**TO DO**
Without the pictures, write the listing out again exactly as it appears.

**GIVEN DATA**
Content starts

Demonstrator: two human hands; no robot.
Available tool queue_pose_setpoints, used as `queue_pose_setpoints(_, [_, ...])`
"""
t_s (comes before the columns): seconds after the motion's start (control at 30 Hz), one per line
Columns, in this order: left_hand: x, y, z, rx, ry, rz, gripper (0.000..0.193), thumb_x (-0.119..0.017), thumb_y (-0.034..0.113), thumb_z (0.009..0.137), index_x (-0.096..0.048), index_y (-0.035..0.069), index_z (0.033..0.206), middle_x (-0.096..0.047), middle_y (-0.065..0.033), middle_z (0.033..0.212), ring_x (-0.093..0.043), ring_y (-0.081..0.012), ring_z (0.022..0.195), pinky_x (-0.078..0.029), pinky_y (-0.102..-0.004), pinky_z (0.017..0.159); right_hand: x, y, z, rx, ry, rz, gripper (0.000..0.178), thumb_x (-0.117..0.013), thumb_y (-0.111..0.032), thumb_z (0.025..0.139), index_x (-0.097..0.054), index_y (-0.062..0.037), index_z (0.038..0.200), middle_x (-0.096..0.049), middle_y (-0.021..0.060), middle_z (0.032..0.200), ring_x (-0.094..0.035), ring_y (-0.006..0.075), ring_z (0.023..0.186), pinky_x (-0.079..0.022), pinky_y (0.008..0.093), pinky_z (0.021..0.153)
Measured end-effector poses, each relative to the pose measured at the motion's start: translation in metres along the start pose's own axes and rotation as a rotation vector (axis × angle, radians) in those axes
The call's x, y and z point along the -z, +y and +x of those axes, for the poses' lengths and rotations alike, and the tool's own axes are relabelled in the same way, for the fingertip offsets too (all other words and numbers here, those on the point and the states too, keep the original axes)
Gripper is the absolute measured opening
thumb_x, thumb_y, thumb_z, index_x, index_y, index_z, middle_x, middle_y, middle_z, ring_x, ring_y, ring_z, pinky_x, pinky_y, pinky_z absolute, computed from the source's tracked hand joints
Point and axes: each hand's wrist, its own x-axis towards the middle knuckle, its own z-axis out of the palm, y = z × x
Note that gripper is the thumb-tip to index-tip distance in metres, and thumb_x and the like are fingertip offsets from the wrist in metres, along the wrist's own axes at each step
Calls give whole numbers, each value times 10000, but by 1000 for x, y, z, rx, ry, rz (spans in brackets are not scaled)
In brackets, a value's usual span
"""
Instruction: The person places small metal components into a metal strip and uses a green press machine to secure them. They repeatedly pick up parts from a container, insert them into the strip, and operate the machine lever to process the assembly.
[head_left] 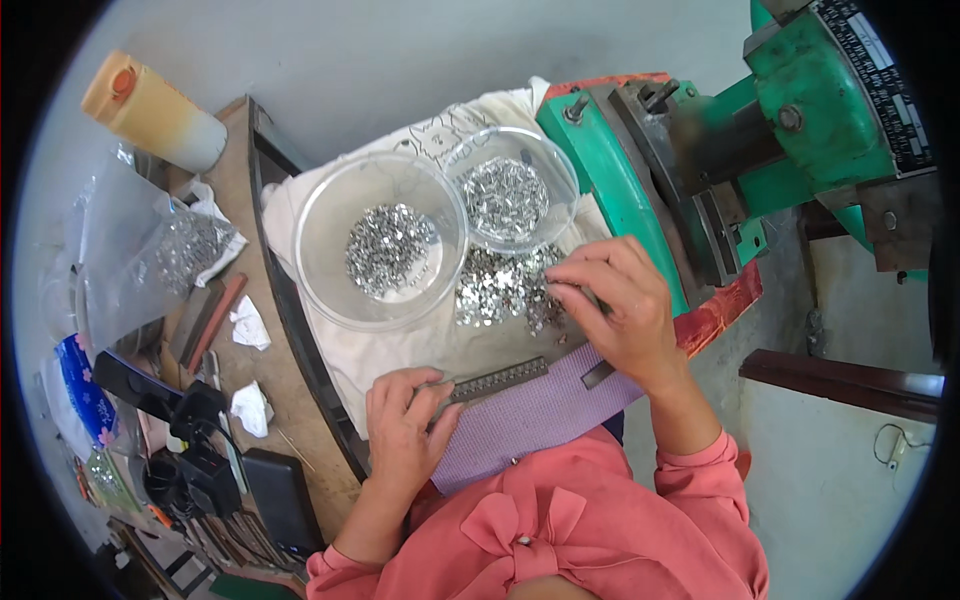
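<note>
My left hand point(408, 425) is closed on one end of a dark metal strip point(505, 377), gripping it between thumb and fingers. A row of small slots or parts runs along the strip, which lies near the front edge of the cloth. My right hand point(630, 310) is in a pinch at the right side of a loose pile of small shiny metal pieces point(495, 290); whatever sits between its fingertips is too small to make out. Behind the pile, a clear round tub point(312, 270) holds small metal bits, and a smaller clear tub point(567, 165) holds short metal pins.
A green machine press point(820, 110) stands at the right, its base beside the cloth point(345, 350). Purple textured matting point(520, 425) lies before me. On the wooden table at left are a yellow-lidded bottle point(160, 115), a plastic bag of parts point(185, 245) and crumpled tissue point(250, 408).
</note>
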Motion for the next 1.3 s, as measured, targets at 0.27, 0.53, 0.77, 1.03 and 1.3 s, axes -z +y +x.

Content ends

**EXERCISE ANSWER**
Demonstrator: two human hands; no robot.
Available tool queue_pose_setpoints, used as `queue_pose_setpoints(_, [_, ...])`
"""
t_s (comes before the columns): seconds after the motion's start (control at 30 Hz), one per line
Columns, in this order: left_hand: x, y, z, rx, ry, rz, gripper (0.000..0.193), thumb_x (-0.119..0.017), thumb_y (-0.034..0.113), thumb_z (0.009..0.137), index_x (-0.096..0.048), index_y (-0.035..0.069), index_z (0.033..0.206), middle_x (-0.096..0.047), middle_y (-0.065..0.033), middle_z (0.033..0.212), ring_x (-0.093..0.043), ring_y (-0.081..0.012), ring_z (0.022..0.195), pinky_x (-0.078..0.029), pinky_y (-0.102..-0.004), pinky_z (0.017..0.159); right_hand: x, y, z, rx, ry, rz, gripper (0.000..0.178), thumb_x (-0.117..0.013), thumb_y (-0.111..0.032), thumb_z (0.025..0.139), index_x (-0.097..0.054), index_y (-0.062..0.037), index_z (0.038..0.200), middle_x (-0.096..0.049), middle_y (-0.021..0.060), middle_z (0.032..0.200), ring_x (-0.094..0.035), ring_y (-0.006..0.075), ring_z (0.023..0.186), pinky_x (-0.079..0.022), pinky_y (0.008..0.093), pinky_z (0.021..0.153)
Measured end-effector poses, each relative to the pose measured at the motion's start: translation in metres along the start pose's own axes and rotation as a rotation vector (axis × angle, radians) in those axes
The call's x, y and z point along the -z, +y and +x of those axes, for the poses' lengths and rotations alike, and the tool's own axes are relabelled in the same way, for the fingertip offsets too (all other words and numbers here, those on the point and the states too, keep the original axes)
Gripper is the absolute measured opening
thumb_x, thumb_y, thumb_z, index_x, index_y, index_z, middle_x, middle_y, middle_z, ring_x, ring_y, ring_z, pinky_x, pinky_y, pinky_z absolute, computed from the source's tracked hand joints
Point and axes: each hand's wrist, its own x-axis towards the middle knuckle, its own z-axis out of the palm, y = z × x
Note that gripper is the thumb-tip to index-tip distance in metres, and thumb_x and the like are fingertip offsets from the wrist in metres, along the wrist's own axes at each step
Calls give whole numbers, each value times 10000, but by 1000 for x, y, z, rx, ry, rz (spans in brackets are not scaled)
In brackets, a value's usual span
"""
Instruction: The person places small metal components into a metal strip and uses a green press machine to secure them. They repeatedly pick up parts from a container, insert them into the strip, and operate the machine lever to process the assembly.
[head_left] 
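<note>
My left hand point(408, 425) is closed on one end of a dark metal strip point(505, 377), gripping it between thumb and fingers. A row of small slots or parts runs along the strip, which lies near the front edge of the cloth. My right hand point(630, 310) is in a pinch at the right side of a loose pile of small shiny metal pieces point(495, 290); whatever sits between its fingertips is too small to make out. Behind the pile, a clear round tub point(312, 270) holds small metal bits, and a smaller clear tub point(567, 165) holds short metal pins.
A green machine press point(820, 110) stands at the right, its base beside the cloth point(345, 350). Purple textured matting point(520, 425) lies before me. On the wooden table at left are a yellow-lidded bottle point(160, 115), a plastic bag of parts point(185, 245) and crumpled tissue point(250, 408).
</note>
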Motion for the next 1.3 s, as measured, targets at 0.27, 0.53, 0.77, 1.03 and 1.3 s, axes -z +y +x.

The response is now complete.